The other technologies are better known across the energy sector: floating solar which Rethink Energy has forecast will grow from a global capacity of 1.1 GW in 2019 to 61.6 GW by 2030; and battery storage, which will rise from 6.9 GW to 366 GW in the same timeframe.
But the concept creating the largest buzz at the moment is that of green hydrogen: The EU released its a hydrogen strategy several weeks ago which places the technology at the center of its route to net-zero emissions and BloombergNEF has identified that nearly 20% of the economic stimulus that is directed to clean energy being earmarked for green hydrogen.
This also adds to Shell’s plans to develop a green hydrogen cluster on the Dutch coast, with the purpose of providing a clean feedstock to the neighboring petrochemical and refining sectors and starting with the NortH2 plant in Rotterdam. This project alone hopes to develop electrolyzer capacity that will demand up to 10 GW of offshore wind by 2040 which is solely dedicated to green hydrogen capacity – maybe Hollandse Kust North will be among the first contributors.
For this, it’s possible that Shell will have to peel itself away from Eneco, to acquire the full share of the project. This would have been achieved already if Shell had been successful in its acquisition bid for Eneco, which it narrowly lost out on to Mitsubishi.
The inclusion of green hydrogen will also be key to the profitability of the project without the inclusion of government subsidies, limiting the risk of lost revenues as rates of curtailment increase alongside offshore wind penetration in the Netherlands.
Orsted, which has a similar plan for offshore wind in the North Sea, was the only other bidder for the Hollandse Kust North project.
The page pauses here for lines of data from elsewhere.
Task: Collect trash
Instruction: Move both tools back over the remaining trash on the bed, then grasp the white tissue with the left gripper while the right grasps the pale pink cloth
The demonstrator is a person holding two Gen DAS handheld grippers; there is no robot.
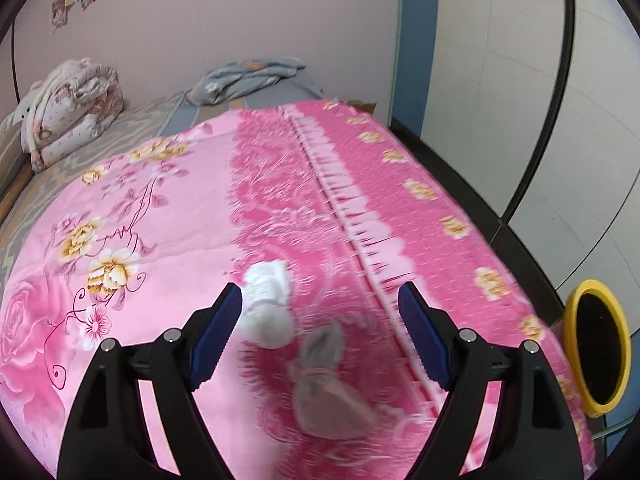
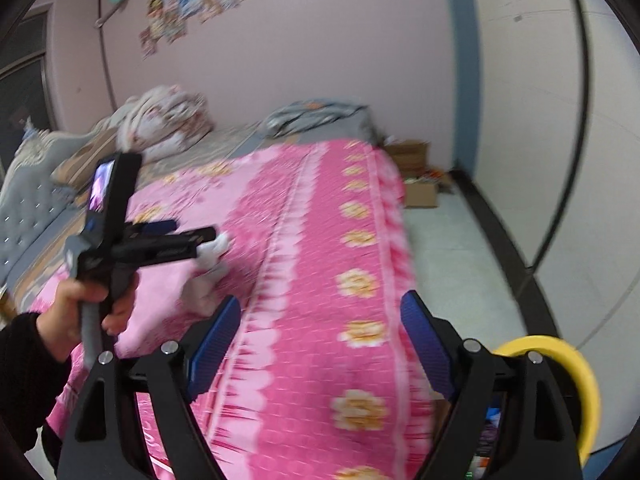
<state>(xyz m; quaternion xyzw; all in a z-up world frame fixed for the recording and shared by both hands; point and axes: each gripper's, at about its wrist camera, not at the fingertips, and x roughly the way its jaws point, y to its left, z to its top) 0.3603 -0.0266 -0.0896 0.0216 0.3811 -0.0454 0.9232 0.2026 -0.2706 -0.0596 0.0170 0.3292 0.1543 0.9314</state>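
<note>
Two crumpled wads lie on the pink flowered bedspread [image 1: 168,216]: a white one [image 1: 268,304] and a grey-beige one [image 1: 326,384] nearer the camera. My left gripper [image 1: 320,300] is open and empty, hovering just above them, with the white wad beside its left finger. In the right wrist view the left gripper [image 2: 208,236] is seen from the side, over the wads [image 2: 208,268]. My right gripper [image 2: 320,316] is open and empty above the bed's right side. A yellow-rimmed bin [image 1: 598,344] stands on the floor by the bed; it also shows in the right wrist view [image 2: 568,380].
Folded quilts [image 1: 72,108] and a grey blanket [image 1: 248,78] lie at the bed's far end by the pink wall. Cardboard boxes [image 2: 416,176] sit on the floor in the far corner. White wardrobe doors [image 1: 520,80] run along the right.
</note>
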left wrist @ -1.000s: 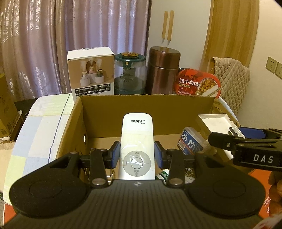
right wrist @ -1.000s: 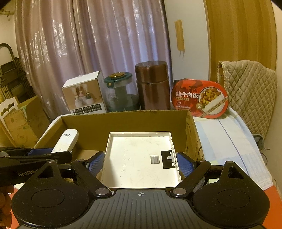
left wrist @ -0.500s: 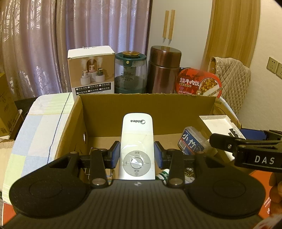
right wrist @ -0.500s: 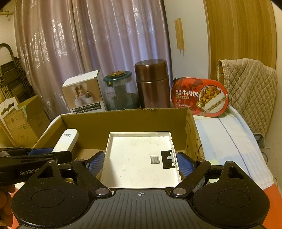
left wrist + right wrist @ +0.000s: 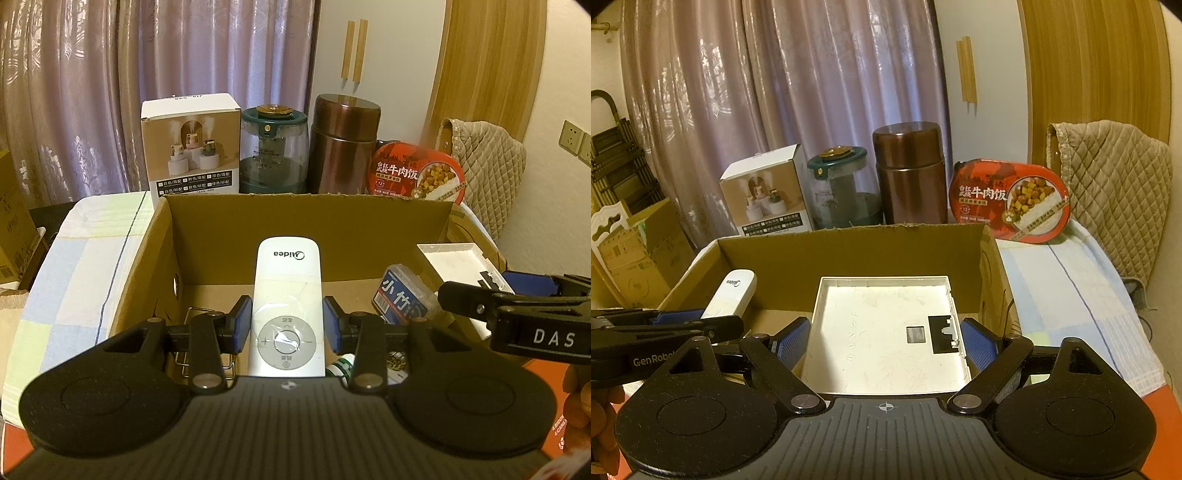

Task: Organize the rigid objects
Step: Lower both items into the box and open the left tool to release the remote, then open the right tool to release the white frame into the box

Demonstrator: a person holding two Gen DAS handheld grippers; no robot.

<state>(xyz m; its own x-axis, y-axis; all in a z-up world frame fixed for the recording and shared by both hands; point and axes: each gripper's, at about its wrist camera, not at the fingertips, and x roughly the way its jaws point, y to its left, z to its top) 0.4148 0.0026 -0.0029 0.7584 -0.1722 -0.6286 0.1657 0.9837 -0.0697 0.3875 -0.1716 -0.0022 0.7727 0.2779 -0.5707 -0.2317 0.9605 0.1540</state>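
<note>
My left gripper (image 5: 287, 325) is shut on a white Midea remote (image 5: 286, 280), which points forward over an open cardboard box (image 5: 306, 197). My right gripper (image 5: 885, 341) is shut on a white square plastic tray (image 5: 886, 306), its blue pads pressing on both side edges, and it holds the tray above the right half of the same box (image 5: 849, 230). In the left wrist view the tray (image 5: 454, 266) and the right gripper's fingers (image 5: 480, 295) show at the right. The remote (image 5: 733, 291) shows at the left of the right wrist view.
Inside the box lie a blue-labelled toothpick tub (image 5: 400, 295), a wire piece (image 5: 199, 314) and a green-white bottle (image 5: 341, 369). Behind it stand a humidifier carton (image 5: 190, 147), a green-lidded jar (image 5: 273, 147), a brown canister (image 5: 345, 144) and a red meal bowl (image 5: 417, 173). Checked cloth (image 5: 85, 266) covers the table.
</note>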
The tender is the fifth in a series of solicitations which aims to bring the Netherland’s capacity of offshore wind to 11 GW by 2030.
|Project Name||Year Complete||Capacity [MW]||Developer|
|Egmond aan Zee (OWEZ)||2007||108||NoordzeeWind|
|Borssele I & II||2020||752||Orsted|
|Borssele III & IV||2021||732||Blauwwind|
|Borssele V||2021||19||Two Towers|
|Hollandse Kust Zuid I-IV||2023||1,500||Vattenfall|
|Hollands Kust North||2023||759||Shell, Eneco|
If you also include the 400 MW of nearshore wind in the Netherlands, then the country is pretty much in line with its target of reaching 4.5 GW offshore wind capacity by the end of 2023, before it attempts to ramp up installations to reach 10.6 GW by 2030, following a roadmap announced last year. This will likely be reached through steady annual additions of between 700 MW and 1,000 MW between 2024 and 2030, following dedicated tenders for areas including Hollandse Kust West (1,400 MW), Ten noorden van de Waddeneilanden (700 MW), and IJmuiden (4,000 MW), through various stages of capacity.